Exemplos deste “conhecimento antecipado” acham-se em vários artigos de A Sentinela dos anos 70 e 80 (Por exemplo, A Sentinela de 15 de janeiro de 1985, páginas 22-24; 15 de abril de 1981, páginas 17-23; 15 de julho de 1977, páginas 424-428.). Estes utilizam noticiários da época como evidência de que “os acontecimentos que levam à destruição dela [Babilônia, a Grande] já estão em andamento,… sim, e mesmo  agora [lá em 1981!] ocorrem eventos que estão preparando o caminho para essa execução” (com os “poderes políticos militarizados” e os “elementos radicais da ONU” apontados como os iminentes destruidores), e que os “prenúncios desse iminente confronto são ouvidos com frequência nas notícias do dia”. Em apoio, foram feitas citações sobre a hostilidade do comunismo para com a religião. Isto era um “óbvio sinal, persistente”. Dizia-se que o “rebaixamento das águas do rio Eufrates” que precedeu a destruição da antiga Babilônia teria um cumprimento moderno por meio do rebaixamento do apoio do povo às religiões do mundo e particularmente da cristandade. Dizia-se que a “tendência geral” era “inconfundível” e, novamente, itens noticiosos da época foram apresentados como “a escrita na parede”, evidenciando que a iminente destruição ocorreria “dentro em breve”.

Agora, no século 21, o cenário mundial alterou-se dramaticamente, a animosidade comunista para com a religião dissipou-se (não com o fim da religião no mundo, mas com o fim do próprio comunismo) e há indícios do ressurgimento do interesse religioso em grande parte do globo. Todavia, garantiu-se às Testemunhas que as predições feitas com base nos noticiários da época eram todas evidências de que Deus revela seus “assuntos confidenciais” a uma organização-profeta da era moderna e que todos os que ouviram essas predições tinham uma ótima razão para corajosa e confiantemente proclamar este “conhecimento antecipado” da parte de Deus.

Aquele que lê a Bíblia pode ver que os profetas de Deus jamais foram inspirados a falar uma mistura de verdade e erro, suas declarações nunca precisaram de “edições posteriores”, corrigidas para varrer ou encobrir raciocínios falsos. Onde, então, há algum paralelo verdadeiro?

A organização tenta revestir-se do impressionante manto de profeta de Deus e exige o respeito que este cargo profético confere. Porém, não aceita a responsabilidade de acertar que o cargo traz.

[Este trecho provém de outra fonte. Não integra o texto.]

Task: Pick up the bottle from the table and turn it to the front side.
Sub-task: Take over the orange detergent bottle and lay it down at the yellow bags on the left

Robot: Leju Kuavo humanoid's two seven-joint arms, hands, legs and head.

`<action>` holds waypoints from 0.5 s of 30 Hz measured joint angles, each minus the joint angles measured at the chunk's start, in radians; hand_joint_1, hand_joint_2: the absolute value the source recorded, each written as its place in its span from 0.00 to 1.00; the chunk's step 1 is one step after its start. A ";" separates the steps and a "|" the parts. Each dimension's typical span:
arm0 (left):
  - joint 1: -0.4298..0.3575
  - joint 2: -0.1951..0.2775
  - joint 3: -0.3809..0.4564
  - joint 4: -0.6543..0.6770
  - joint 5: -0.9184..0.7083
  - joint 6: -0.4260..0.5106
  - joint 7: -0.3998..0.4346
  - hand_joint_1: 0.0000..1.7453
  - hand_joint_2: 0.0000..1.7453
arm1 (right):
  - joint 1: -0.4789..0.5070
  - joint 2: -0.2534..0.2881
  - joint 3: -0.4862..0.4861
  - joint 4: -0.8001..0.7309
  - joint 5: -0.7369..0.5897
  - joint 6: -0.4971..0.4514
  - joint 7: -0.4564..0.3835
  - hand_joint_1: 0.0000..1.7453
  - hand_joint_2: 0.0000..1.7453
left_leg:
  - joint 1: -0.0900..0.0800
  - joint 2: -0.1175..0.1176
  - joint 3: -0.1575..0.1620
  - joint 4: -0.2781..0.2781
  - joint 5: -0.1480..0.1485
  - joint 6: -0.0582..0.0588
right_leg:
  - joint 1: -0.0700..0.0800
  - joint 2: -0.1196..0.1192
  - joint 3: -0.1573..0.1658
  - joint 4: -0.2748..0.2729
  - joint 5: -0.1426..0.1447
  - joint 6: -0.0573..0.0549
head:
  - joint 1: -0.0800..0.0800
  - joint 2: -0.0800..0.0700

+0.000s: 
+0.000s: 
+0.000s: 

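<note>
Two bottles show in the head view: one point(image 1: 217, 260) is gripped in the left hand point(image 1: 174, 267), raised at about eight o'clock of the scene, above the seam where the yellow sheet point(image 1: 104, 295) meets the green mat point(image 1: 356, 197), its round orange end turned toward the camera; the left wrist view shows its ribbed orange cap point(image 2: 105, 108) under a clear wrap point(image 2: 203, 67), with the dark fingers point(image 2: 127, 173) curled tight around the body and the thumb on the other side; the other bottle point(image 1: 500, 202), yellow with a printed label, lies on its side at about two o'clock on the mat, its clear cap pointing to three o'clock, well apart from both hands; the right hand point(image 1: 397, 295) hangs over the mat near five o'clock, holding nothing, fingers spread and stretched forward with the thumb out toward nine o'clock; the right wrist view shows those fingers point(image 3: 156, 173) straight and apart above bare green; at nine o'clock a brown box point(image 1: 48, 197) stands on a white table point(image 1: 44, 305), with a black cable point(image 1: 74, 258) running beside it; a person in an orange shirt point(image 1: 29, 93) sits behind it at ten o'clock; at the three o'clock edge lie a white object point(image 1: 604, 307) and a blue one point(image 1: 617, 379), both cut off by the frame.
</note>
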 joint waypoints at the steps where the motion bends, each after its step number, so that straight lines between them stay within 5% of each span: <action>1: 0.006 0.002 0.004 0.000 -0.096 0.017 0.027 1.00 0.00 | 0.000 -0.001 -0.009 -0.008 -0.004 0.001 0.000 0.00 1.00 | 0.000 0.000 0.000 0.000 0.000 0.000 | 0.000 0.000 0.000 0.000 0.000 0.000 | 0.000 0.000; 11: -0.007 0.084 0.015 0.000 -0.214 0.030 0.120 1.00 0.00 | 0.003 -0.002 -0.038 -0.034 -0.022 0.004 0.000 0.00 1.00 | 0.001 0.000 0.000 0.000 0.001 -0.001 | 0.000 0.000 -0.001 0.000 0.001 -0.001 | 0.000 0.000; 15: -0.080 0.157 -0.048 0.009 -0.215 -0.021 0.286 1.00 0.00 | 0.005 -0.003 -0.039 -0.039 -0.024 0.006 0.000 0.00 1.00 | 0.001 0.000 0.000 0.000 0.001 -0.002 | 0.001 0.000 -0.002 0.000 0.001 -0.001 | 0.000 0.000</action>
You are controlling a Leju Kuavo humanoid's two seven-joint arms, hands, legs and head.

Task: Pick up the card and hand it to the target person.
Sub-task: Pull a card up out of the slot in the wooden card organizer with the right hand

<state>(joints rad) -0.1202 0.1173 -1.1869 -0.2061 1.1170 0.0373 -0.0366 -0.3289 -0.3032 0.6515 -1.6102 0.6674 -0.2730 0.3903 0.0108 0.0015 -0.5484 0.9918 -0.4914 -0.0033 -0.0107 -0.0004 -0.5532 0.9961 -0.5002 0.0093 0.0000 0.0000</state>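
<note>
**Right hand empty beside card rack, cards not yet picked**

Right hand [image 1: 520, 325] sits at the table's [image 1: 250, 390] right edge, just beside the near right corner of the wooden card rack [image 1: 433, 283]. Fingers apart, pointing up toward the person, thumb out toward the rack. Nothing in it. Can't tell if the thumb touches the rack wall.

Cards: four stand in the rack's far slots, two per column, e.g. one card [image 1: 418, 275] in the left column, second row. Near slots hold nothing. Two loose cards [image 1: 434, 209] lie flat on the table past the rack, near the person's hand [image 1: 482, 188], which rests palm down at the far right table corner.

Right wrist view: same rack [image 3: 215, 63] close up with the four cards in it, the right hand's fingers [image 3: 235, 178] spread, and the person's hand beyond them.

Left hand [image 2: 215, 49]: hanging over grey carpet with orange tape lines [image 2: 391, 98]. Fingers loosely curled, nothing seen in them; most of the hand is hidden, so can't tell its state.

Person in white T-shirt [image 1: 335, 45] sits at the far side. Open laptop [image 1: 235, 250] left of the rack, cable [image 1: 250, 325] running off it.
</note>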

Se confrontada com as palavras de Deus em Deuteronômio 18:20-22 acerca da infalibilidade profética, ela ousa descartá-las como não se aplicando a ela em seu papel de “profeta genuíno” e “autêntica classe profética”. Com que direito faz isso? Será que por simplesmente dizer, “Bem, somos todos imperfeitos”, exime-se a organização de que este padrão bíblico do profeta genuíno seja aplicado a ela? Pede a seus seguidores para não levar em conta seus caminhos passados, semeados de predições não-cumpridas e interpretações erradas agora rejeitadas, e para continuar a depositar fé quase reverente no que ela publica, concedendo-lhe a dignidade, a honra e o crédito devidos a um profeta de Deus. Em vez de sentir-se humilde em face da clara evidência de sua trajetória errática, sinuosa, ela se torna mais estridente em suas pretensões, mais dogmática em seus pronunciamentos. Será este o proceder de um “profeta genuíno” de Deus?

Autoridade apostólica

Ela também proclama ter poder e autoridade apostólicos. Por um lado, a organização rejeita o ensino católico da “sucessão apostólica”. No entanto, pede a seus membros para encará-la como se tivesse uma posição similar. A Sentinela de 1º de dezembro de 1982, na página 13, no artigo “Sujeite-se Lealmente à Ordem Teocrática,” dizia:

A organização alega, na declaração acima, que assim como o apóstolo Paulo recebeu revelações de Deus, isso também ocorre com o “alimento espiritual” que hoje a organização publica por meio de seu Corpo Governante, que “É a nós que Deus as tem revelado por intermédio de seu espírito.” Que cristão desejaria ser culpado de rejeitar uma informação divinamente revelada vinda do apóstolo Paulo? Quem, então, desejaria ser culpado de rejeitar informação vinda desta organização que afirma cumprir uma função paralela? Com raciocínios deste tipo, que necessidade há de declarações abertas de infalibilidade ou inspiração divina?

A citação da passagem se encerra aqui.